CONTAINS MAJOR SPOILERS
"A riveting crime drama". "A brilliant, towering picture." "An exhilarating epic...." "Ryan Gosling is electric." These are the quotes that show up onscreen in the trailer for this new character piece: the film and its stars are getting fantastic reviews from all over. Why? Aside from the fact that it's a rare film aimed at grown up minds rather than teenage idiots, what's the appeal? It's long (141 minutes and change), it's completely humourless, and it's filled with unlikeable and unsympathetic characters. That's not too surprising: after all, it's a crime drama. But The Place Beyond The Pines is also being slightly spuriously marketed, as the trailer goes to great lengths to hide the fact that it's effectively three short stories bolted together, not one sprawling epic. Oh, and ladies: Ryan Gosling, supposedly The Buffest And Most Knicker-Dampening Hunk Ever To Walk God's Green Earth or some such ludicrous soubriquet, is only in the first of those three sections, and has been desexified to the level of a Klingon wino.
Gosling is a stunt biker in a travelling carnival who discovers that he fathered a child with Eva Mendes the last time he drifted through town: he immediately decides to settle down and help to raise the child (despite the fact that Mendes has a new relationship).
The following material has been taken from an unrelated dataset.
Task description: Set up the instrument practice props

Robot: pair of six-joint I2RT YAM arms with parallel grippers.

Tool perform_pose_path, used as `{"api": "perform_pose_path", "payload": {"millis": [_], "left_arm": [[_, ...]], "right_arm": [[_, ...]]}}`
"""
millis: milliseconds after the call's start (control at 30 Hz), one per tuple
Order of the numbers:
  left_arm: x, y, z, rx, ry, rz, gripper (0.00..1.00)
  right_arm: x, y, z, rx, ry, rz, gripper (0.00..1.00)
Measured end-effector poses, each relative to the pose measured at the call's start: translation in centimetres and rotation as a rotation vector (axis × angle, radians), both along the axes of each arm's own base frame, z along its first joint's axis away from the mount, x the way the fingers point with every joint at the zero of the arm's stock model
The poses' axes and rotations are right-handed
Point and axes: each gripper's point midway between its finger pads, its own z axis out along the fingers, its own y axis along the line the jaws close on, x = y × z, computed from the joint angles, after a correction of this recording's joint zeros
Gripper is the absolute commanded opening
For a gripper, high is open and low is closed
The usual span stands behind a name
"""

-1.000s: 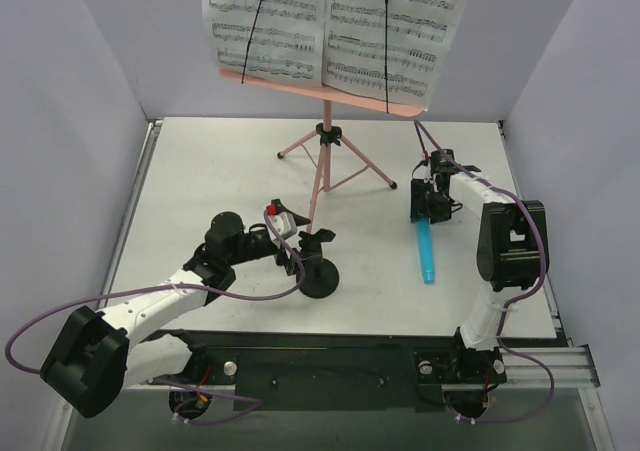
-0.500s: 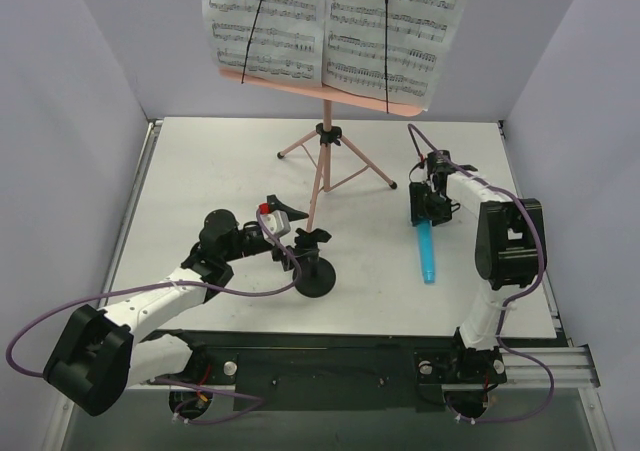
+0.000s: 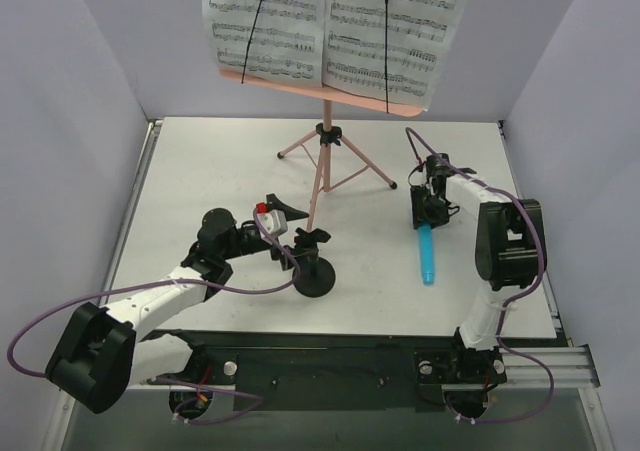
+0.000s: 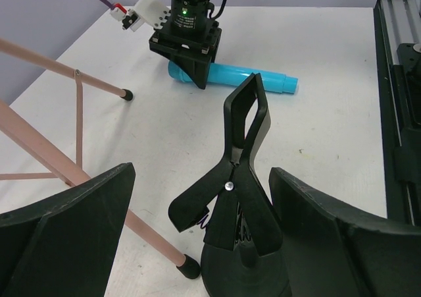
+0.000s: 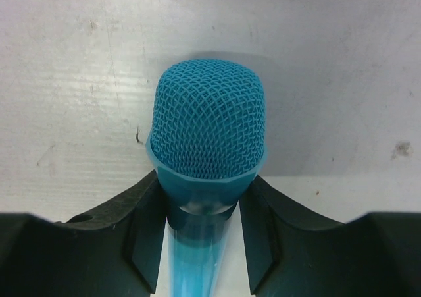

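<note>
right gripper [image 5: 202, 201] clamped on blue microphone [image 5: 209, 122] just below its head; it lay flat on table [image 3: 215, 161]. left gripper [image 4: 200, 224] jaws spread wide, flanking upright black mic stand [image 4: 245, 132].

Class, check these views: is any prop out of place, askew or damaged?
The microphone lies flat on the table, at the right, not in the mic stand's clip, which is empty. The right gripper straddles it just below the mesh head. The music stand is upright; nothing looks damaged.
</note>
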Motion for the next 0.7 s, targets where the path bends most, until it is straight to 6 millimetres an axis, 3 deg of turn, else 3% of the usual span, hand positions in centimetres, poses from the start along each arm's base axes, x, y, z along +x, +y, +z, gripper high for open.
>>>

With his only skillset being his biking abilities, he becomes a bank robber in partnership with scuzzy Ben Mendelsohn; tempted by too much easy money, he's careless, cornered and shot by cop Bradley Cooper. (That's the end of Gosling's onscreen involvement.) Cooper is now regarded as a hero but is forced into corruption by his colleagues, led by Ray Liotta. And years later, Cooper's son and Gosling and Mendes' son meet up at a rundown college....
Of the three sections, the middle one is the most successful because we're given a solid, fundamentally decent central character worth caring about (in Cooper). All you can do with Gosling is hope he's caught and stopped. Certainly you can pick up all the stuff about absent fathers and bad parenting: Gosling might have had good (if unreasonable) intentions, but awful ways of going about them, while Cooper ultimately chosen his career over his family. And in the end, are the teenage kids going to be better than their dads, especially given that one killed the other? However, it's devoid of humour, devoid of lightness and devoid of charm (especially Gosling's character): a glum and overlong dram about deeply unlovely people. I honestly don't get the appeal of it.